Your answer should hold only the lines from the one containing "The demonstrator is" through the last line below, copied exactly; pictures stay out.

Dataset section -

Start of Block

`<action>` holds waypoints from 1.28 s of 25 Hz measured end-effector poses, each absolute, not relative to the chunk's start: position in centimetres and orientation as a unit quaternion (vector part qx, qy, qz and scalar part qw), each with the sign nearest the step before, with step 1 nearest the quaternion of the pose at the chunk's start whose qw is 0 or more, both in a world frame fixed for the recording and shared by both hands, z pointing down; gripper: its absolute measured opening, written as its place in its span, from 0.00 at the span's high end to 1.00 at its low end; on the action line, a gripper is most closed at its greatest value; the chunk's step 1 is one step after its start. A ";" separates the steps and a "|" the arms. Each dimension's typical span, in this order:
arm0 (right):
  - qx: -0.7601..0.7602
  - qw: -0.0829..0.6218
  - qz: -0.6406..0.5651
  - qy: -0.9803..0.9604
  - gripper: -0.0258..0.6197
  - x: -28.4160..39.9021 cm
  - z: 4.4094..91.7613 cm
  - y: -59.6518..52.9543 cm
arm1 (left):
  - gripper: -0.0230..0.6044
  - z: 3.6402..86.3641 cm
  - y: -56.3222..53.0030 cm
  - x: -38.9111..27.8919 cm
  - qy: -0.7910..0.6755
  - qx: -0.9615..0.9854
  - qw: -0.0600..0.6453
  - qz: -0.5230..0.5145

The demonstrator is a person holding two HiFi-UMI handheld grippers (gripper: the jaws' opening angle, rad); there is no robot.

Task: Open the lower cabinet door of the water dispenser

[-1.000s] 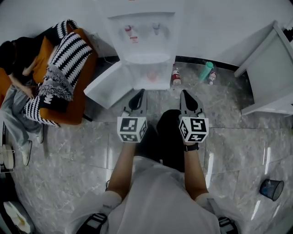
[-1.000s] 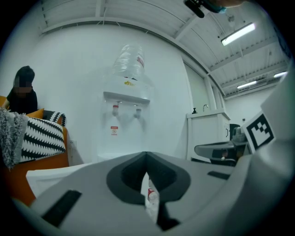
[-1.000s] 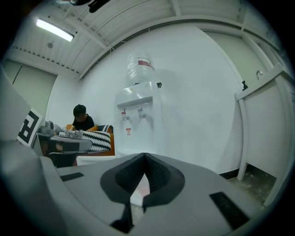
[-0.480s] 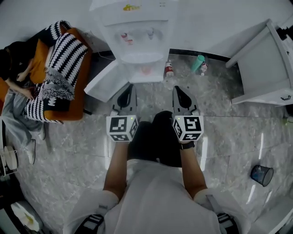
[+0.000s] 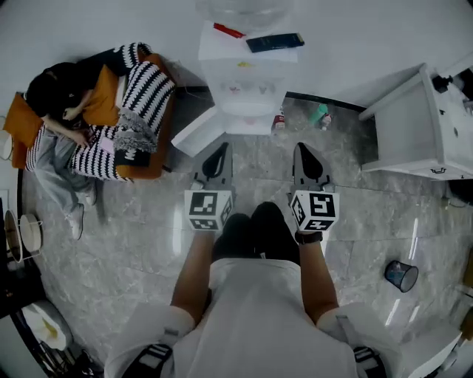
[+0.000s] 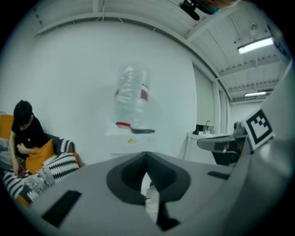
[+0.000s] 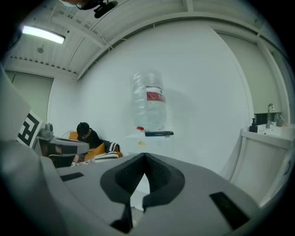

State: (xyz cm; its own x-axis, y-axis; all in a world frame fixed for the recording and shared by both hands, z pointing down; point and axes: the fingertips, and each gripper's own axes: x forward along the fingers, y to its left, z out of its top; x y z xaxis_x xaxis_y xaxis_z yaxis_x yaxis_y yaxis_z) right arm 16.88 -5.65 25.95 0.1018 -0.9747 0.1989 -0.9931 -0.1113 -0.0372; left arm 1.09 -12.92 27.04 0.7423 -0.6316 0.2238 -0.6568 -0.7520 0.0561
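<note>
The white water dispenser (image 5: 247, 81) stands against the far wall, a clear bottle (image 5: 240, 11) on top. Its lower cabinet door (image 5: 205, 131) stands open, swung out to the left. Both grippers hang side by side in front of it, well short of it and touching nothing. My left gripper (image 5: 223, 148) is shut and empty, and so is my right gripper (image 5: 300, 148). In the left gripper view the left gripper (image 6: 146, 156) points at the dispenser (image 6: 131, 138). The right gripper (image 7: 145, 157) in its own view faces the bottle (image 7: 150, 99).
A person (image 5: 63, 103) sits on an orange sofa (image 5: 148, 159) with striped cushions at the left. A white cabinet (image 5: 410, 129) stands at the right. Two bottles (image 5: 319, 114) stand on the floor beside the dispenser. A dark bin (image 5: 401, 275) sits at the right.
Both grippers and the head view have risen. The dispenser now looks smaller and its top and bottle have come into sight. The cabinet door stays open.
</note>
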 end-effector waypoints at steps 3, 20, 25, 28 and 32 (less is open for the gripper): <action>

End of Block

Answer space -
The demonstrator is a person holding two HiFi-UMI handheld grippers (gripper: the jaws' opening angle, rad); there is no robot.

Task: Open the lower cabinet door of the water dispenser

[-1.000s] 
[-1.000s] 
[-1.000s] 
[-0.480s] 
[+0.000s] 
[+0.000s] 
[+0.000s] 

State: (xyz cm; its own x-axis, y-axis; all in a world frame fixed for the recording and shared by both hands, z pointing down; point and axes: the fingertips, and each gripper's own axes: x forward along the fingers, y to its left, z out of its top; x y z xaxis_x xaxis_y xaxis_z yaxis_x yaxis_y yaxis_z) right arm 16.88 -5.65 25.95 0.1018 -0.9747 0.1989 -0.9931 -0.1113 -0.0372; left arm 1.09 -12.92 27.04 0.7423 -0.6316 0.2238 -0.6568 -0.7520 0.0561
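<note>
The white water dispenser (image 5: 247, 81) stands against the far wall, a clear bottle (image 5: 240, 11) on top. Its lower cabinet door (image 5: 205, 131) stands open, swung out to the left. Both grippers hang side by side in front of it, well short of it and touching nothing. My left gripper (image 5: 223, 148) is shut and empty, and so is my right gripper (image 5: 300, 148). In the left gripper view the left gripper (image 6: 146, 156) points at the dispenser (image 6: 131, 138). The right gripper (image 7: 145, 157) in its own view faces the bottle (image 7: 150, 99).
A person (image 5: 63, 103) sits on an orange sofa (image 5: 148, 159) with striped cushions at the left. A white cabinet (image 5: 410, 129) stands at the right. Two bottles (image 5: 319, 114) stand on the floor beside the dispenser. A dark bin (image 5: 401, 275) sits at the right.
Both grippers and the head view have risen. The dispenser now looks smaller and its top and bottle have come into sight. The cabinet door stays open.
</note>
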 end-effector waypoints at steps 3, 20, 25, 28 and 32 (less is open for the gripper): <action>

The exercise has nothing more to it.